= REQUIRED ACTION =
Output the records exactly, with no line skipped.

[Recorded data]
----------------
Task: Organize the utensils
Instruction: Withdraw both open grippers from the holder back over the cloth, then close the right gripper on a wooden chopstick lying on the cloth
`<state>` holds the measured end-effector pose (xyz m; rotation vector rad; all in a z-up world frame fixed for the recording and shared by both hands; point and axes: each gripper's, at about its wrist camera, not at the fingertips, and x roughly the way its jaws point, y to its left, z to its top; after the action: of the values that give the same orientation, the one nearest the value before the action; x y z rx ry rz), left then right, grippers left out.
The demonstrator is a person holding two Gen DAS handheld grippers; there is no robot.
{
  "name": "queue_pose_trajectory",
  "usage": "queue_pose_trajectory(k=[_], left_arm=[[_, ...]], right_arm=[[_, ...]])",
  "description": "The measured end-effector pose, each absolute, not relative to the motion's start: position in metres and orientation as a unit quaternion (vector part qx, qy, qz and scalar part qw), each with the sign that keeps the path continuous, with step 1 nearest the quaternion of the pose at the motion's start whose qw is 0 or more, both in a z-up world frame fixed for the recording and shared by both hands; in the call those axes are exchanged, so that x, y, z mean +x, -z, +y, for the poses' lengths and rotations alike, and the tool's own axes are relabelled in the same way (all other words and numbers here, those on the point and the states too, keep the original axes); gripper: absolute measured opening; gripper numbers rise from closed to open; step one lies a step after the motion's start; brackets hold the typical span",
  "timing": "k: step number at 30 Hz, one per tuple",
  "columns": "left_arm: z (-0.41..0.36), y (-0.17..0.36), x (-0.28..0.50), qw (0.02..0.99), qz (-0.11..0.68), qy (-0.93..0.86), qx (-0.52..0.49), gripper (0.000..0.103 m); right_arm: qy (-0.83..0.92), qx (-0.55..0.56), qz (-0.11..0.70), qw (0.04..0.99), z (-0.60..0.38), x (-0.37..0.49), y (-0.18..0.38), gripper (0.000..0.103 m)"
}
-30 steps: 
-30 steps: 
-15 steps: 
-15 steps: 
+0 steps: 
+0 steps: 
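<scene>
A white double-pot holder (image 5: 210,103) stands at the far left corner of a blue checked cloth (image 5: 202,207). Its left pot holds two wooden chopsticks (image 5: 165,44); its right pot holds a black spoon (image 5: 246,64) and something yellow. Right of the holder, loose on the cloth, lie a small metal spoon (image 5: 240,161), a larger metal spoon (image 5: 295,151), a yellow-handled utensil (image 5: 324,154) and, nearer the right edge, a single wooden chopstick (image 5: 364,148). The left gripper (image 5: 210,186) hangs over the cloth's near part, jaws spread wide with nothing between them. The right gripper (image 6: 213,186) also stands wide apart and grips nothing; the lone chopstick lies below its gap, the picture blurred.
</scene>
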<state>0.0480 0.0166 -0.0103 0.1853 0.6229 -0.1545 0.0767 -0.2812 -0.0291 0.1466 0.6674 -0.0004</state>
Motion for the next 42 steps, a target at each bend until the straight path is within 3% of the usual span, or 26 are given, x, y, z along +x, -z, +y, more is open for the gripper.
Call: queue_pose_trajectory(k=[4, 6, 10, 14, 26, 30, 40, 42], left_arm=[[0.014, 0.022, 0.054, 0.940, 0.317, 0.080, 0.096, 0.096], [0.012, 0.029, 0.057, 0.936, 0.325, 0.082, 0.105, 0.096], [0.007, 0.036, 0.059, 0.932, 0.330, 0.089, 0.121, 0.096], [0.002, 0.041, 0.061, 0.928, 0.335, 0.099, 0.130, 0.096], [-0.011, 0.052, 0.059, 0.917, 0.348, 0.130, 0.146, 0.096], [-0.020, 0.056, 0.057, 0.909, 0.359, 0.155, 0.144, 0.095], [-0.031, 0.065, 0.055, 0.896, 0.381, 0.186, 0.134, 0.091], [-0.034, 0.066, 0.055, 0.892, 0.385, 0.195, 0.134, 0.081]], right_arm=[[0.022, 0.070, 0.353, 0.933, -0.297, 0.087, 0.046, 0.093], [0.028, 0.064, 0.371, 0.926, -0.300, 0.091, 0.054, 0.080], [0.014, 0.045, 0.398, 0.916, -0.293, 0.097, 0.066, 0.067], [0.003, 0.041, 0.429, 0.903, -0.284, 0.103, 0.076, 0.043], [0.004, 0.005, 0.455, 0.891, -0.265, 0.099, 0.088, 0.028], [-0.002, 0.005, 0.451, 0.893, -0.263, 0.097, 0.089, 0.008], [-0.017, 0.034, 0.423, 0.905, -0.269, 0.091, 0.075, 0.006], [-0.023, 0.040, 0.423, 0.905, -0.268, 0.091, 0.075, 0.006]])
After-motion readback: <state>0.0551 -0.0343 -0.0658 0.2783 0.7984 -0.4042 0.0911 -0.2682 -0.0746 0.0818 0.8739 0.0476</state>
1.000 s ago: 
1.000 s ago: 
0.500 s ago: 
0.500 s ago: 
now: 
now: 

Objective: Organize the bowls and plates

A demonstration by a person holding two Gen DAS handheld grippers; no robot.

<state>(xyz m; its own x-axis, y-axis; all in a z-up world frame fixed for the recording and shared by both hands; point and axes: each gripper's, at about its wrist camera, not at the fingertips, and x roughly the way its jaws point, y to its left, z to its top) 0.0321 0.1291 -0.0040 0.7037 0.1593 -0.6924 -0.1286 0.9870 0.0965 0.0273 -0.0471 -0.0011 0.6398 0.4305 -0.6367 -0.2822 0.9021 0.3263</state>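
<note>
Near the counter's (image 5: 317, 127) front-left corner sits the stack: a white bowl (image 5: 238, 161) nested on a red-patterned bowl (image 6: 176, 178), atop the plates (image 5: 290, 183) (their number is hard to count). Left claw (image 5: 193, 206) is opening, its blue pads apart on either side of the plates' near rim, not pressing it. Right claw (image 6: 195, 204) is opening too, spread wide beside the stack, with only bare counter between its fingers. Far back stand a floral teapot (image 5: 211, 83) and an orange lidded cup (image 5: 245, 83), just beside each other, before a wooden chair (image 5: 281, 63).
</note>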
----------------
= FINISHED TASK =
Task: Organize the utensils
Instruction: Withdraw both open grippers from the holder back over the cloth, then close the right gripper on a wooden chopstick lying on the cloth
`<state>` holds the measured end-effector pose (xyz m; rotation vector rad; all in a z-up world frame fixed for the recording and shared by both hands; point and axes: each gripper's, at about its wrist camera, not at the fingertips, and x roughly the way its jaws point, y to its left, z to its top; after the action: of the values that give the same orientation, the one nearest the value before the action; x y z rx ry rz), left then right, grippers left out.
The demonstrator is a person holding two Gen DAS handheld grippers; there is no robot.
{
  "name": "queue_pose_trajectory",
  "usage": "queue_pose_trajectory(k=[_], left_arm=[[_, ...]], right_arm=[[_, ...]])",
  "description": "The measured end-effector pose, each absolute, not relative to the motion's start: position in metres and orientation as a unit quaternion (vector part qx, qy, qz and scalar part qw), each with the sign that keeps the path continuous, with step 1 nearest the quaternion of the pose at the motion's start whose qw is 0 or more, both in a z-up world frame fixed for the recording and shared by both hands; in the call those axes are exchanged, so that x, y, z mean +x, -z, +y, for the poses' lengths and rotations alike, and the tool's own axes are relabelled in the same way (all other words and numbers here, those on the point and the states too, keep the original axes); gripper: absolute measured opening; gripper numbers rise from closed to open; step one lies a step after the motion's start; brackets hold the typical span",
  "timing": "k: step number at 30 Hz, one per tuple",
  "columns": "left_arm: z (-0.41..0.36), y (-0.17..0.36), x (-0.28..0.50), qw (0.02..0.99), qz (-0.11..0.68), qy (-0.93..0.86), qx (-0.52..0.49), gripper (0.000..0.103 m); right_arm: qy (-0.83..0.92), qx (-0.55..0.56), qz (-0.11..0.70), qw (0.04..0.99), z (-0.60..0.38), x (-0.37..0.49), y (-0.18..0.38), gripper (0.000..0.103 m)"
}
-30 steps: 
-30 steps: 
-15 steps: 
-15 steps: 
+0 steps: 
+0 steps: 
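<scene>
A white double-pot holder (image 5: 210,103) stands at the far left corner of a blue checked cloth (image 5: 202,207). Its left pot holds two wooden chopsticks (image 5: 165,44); its right pot holds a black spoon (image 5: 246,64) and something yellow. Right of the holder, loose on the cloth, lie a small metal spoon (image 5: 240,161), a larger metal spoon (image 5: 295,151), a yellow-handled utensil (image 5: 324,154) and, nearer the right edge, a single wooden chopstick (image 5: 364,148). The left gripper (image 5: 210,186) hangs over the cloth's near part, jaws spread wide with nothing between them. The right gripper (image 6: 213,186) also stands wide apart and grips nothing; the lone chopstick lies below its gap, the picture blurred.
</scene>
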<state>0.0480 0.0166 -0.0103 0.1853 0.6229 -0.1545 0.0767 -0.2812 -0.0291 0.1466 0.6674 -0.0004</state>
Motion for the next 42 steps, a target at each bend until the straight path is within 3% of the usual span, or 26 are given, x, y, z along +x, -z, +y, more is open for the gripper.
Call: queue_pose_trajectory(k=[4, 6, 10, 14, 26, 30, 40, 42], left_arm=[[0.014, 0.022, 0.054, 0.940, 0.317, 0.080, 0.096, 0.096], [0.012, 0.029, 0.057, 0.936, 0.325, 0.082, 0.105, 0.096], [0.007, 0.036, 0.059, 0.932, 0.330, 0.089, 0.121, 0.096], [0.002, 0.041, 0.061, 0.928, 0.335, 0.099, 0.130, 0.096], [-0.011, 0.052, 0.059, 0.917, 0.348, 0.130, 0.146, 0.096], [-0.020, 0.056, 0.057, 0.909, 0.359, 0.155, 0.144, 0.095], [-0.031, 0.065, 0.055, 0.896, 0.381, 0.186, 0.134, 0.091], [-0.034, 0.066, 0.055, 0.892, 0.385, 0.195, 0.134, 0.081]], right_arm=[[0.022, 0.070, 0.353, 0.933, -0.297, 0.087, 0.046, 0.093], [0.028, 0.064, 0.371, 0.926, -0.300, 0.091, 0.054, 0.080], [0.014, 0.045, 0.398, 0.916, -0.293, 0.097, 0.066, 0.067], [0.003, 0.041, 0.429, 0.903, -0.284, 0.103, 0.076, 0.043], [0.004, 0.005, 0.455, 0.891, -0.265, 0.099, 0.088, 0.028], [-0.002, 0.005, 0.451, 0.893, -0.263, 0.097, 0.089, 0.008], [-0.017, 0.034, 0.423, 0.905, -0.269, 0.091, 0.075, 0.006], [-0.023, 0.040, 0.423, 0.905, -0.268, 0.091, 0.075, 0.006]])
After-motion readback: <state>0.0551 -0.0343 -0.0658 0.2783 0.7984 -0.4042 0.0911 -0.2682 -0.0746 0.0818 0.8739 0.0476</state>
1.000 s ago: 
1.000 s ago: 
0.500 s ago: 
0.500 s ago: 
now: 
now: 

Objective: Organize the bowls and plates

A demonstration by a person holding two Gen DAS handheld grippers; no robot.

<state>(xyz m; its own x-axis, y-axis; all in a z-up world frame fixed for the recording and shared by both hands; point and axes: each gripper's, at about its wrist camera, not at the fingertips, and x roughly the way its jaws point, y to its left, z to its top) 0.0321 0.1291 -0.0040 0.7037 0.1593 -0.6924 -0.1286 0.9870 0.0965 0.0273 -0.0471 -0.0011 0.6398 0.4305 -0.6367 -0.2822 0.9021 0.3263</state>
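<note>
Near the counter's (image 5: 317, 127) front-left corner sits the stack: a white bowl (image 5: 238, 161) nested on a red-patterned bowl (image 6: 176, 178), atop the plates (image 5: 290, 183) (their number is hard to count). Left claw (image 5: 193, 206) is opening, its blue pads apart on either side of the plates' near rim, not pressing it. Right claw (image 6: 195, 204) is opening too, spread wide beside the stack, with only bare counter between its fingers. Far back stand a floral teapot (image 5: 211, 83) and an orange lidded cup (image 5: 245, 83), just beside each other, before a wooden chair (image 5: 281, 63).
</note>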

The output given is complete.